- YOUR TASK: When you reach the line containing "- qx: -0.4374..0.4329" in the data below, begin returning lines exactly as written, and stop once the line containing "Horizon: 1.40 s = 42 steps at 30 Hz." has been returned.

Records excerpted from a collection
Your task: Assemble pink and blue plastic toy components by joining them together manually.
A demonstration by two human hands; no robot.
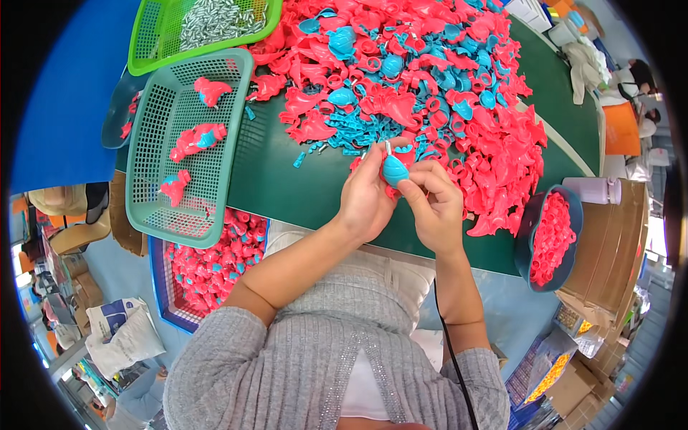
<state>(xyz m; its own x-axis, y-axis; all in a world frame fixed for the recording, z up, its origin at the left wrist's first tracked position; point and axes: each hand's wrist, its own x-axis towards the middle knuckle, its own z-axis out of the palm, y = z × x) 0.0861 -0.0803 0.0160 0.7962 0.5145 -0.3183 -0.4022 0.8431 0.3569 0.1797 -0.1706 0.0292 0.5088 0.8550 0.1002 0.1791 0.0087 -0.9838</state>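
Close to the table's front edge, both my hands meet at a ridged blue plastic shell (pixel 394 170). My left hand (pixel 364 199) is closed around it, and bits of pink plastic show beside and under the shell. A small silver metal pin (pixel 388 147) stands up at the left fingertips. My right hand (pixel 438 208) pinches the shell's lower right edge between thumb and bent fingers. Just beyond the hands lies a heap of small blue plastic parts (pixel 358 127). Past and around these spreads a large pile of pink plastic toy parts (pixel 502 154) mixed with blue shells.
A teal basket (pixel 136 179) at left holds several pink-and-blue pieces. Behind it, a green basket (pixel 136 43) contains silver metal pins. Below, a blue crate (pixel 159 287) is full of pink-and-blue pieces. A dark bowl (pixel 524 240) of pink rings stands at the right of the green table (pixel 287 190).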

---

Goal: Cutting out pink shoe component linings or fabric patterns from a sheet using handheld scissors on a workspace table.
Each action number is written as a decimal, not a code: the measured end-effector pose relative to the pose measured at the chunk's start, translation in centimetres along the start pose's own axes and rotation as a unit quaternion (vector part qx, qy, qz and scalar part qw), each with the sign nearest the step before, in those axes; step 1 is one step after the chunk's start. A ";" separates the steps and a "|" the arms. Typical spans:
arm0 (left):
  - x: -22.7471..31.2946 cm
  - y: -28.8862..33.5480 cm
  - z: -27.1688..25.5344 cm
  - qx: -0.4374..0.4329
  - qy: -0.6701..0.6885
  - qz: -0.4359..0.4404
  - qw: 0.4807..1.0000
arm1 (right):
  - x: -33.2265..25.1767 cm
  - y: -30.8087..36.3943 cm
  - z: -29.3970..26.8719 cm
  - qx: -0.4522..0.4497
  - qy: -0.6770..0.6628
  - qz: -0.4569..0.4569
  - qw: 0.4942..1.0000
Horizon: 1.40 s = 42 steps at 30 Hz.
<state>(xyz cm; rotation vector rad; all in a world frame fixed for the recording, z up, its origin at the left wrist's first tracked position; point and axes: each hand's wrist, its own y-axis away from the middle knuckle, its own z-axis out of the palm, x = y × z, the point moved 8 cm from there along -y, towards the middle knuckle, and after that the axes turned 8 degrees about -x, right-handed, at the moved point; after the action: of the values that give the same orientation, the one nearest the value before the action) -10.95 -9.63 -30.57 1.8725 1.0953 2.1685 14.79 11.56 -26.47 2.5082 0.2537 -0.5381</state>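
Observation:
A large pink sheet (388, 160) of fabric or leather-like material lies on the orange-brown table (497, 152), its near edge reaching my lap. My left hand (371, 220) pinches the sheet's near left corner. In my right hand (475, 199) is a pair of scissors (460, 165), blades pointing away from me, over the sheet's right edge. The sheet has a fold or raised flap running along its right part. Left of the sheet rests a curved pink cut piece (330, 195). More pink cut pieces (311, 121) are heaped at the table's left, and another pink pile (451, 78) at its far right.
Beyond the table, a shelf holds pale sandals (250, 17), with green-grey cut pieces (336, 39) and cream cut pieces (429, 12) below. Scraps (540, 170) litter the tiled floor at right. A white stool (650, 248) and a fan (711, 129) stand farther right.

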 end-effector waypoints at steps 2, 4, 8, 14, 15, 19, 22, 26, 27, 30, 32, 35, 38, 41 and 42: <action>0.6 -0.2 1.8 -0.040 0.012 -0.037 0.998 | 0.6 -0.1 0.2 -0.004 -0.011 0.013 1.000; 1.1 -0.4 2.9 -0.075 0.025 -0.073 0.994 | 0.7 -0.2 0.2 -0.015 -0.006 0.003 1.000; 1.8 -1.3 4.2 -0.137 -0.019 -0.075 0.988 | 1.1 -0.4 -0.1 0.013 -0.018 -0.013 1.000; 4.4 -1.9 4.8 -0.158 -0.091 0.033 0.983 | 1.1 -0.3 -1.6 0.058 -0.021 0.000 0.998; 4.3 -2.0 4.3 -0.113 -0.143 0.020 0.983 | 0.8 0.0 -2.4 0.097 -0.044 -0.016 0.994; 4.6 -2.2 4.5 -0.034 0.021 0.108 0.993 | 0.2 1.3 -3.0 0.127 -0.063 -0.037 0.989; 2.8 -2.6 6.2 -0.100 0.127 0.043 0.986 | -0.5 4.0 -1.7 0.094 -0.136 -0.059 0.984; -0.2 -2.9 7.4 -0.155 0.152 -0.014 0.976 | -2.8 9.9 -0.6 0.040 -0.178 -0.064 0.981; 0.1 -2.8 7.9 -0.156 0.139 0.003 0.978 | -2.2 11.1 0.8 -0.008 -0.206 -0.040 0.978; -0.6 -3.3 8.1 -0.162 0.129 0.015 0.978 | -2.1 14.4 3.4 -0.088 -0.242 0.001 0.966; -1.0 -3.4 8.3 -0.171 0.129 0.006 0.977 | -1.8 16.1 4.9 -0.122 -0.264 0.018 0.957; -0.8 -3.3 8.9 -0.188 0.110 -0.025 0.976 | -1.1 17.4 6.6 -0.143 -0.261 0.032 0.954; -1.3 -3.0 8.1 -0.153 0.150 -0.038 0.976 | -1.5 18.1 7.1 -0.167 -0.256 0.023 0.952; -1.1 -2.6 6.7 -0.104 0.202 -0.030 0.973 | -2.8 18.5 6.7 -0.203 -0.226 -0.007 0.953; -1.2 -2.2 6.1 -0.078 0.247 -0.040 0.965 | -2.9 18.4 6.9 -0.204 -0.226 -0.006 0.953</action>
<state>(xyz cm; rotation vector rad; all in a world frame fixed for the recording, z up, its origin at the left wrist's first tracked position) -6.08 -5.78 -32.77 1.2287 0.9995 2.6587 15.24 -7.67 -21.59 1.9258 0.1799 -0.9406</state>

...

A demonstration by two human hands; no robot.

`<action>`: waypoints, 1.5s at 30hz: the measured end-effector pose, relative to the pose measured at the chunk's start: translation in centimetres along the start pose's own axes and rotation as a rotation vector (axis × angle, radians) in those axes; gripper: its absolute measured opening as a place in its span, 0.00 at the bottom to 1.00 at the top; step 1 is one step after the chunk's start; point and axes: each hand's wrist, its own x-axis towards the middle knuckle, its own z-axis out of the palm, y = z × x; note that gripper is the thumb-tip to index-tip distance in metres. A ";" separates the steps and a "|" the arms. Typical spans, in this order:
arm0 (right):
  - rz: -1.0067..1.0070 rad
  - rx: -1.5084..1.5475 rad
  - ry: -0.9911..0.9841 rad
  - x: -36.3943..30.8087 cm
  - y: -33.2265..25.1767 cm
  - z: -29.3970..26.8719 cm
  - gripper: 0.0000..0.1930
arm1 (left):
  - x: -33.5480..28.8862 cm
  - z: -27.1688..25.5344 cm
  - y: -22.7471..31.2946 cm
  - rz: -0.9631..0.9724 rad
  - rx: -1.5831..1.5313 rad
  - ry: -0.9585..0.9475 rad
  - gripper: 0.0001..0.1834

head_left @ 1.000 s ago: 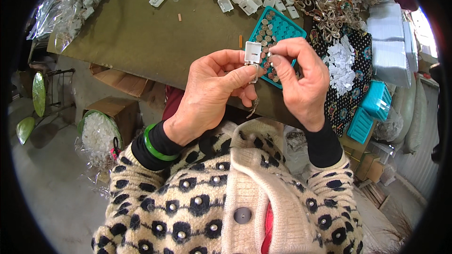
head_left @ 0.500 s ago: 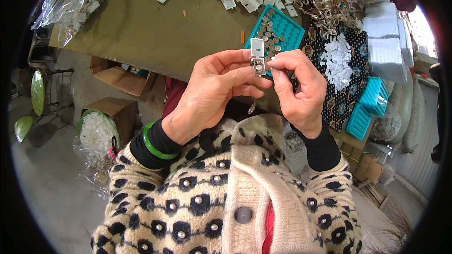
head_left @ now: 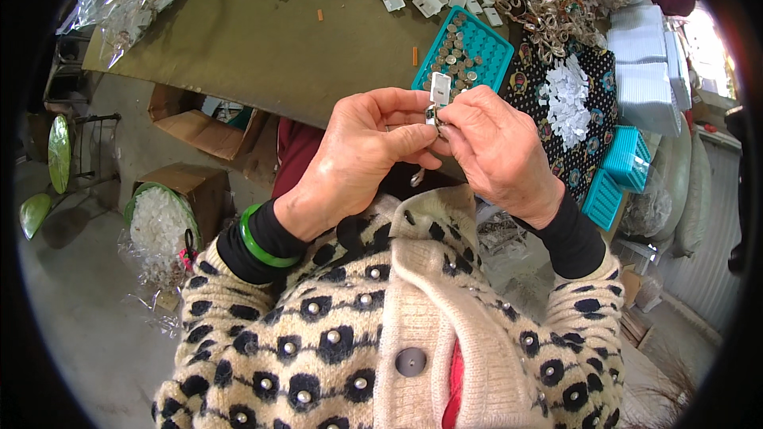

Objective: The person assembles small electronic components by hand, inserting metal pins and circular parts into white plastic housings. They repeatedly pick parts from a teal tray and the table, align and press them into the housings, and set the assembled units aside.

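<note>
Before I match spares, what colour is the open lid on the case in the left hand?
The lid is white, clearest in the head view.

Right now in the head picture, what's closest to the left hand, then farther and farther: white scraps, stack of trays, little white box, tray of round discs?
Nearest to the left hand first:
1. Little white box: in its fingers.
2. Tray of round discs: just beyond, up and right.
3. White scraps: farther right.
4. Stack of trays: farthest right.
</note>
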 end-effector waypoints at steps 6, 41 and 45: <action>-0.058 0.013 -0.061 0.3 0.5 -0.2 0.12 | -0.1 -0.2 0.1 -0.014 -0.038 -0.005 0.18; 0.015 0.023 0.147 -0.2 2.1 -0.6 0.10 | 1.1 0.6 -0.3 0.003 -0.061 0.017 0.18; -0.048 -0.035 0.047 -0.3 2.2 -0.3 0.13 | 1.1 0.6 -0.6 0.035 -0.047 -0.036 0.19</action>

- SOLUTION:
  - qx: -0.4374..0.4329
  - qy: -0.6701..0.6885
  - qz: -0.4359..0.4404
  - qw: 0.4807..1.0000
arm1 (right):
  - x: -33.2265..25.1767 cm
  - y: -30.8087..36.3943 cm
  - z: -29.3970..26.8719 cm
  - qx: -0.4522..0.4497
  - qy: -0.6770..0.6628
  - qz: -0.4569..0.4569
  - qw: 0.4942..1.0000
Horizon: 1.40 s = 42 steps at 30 Hz.

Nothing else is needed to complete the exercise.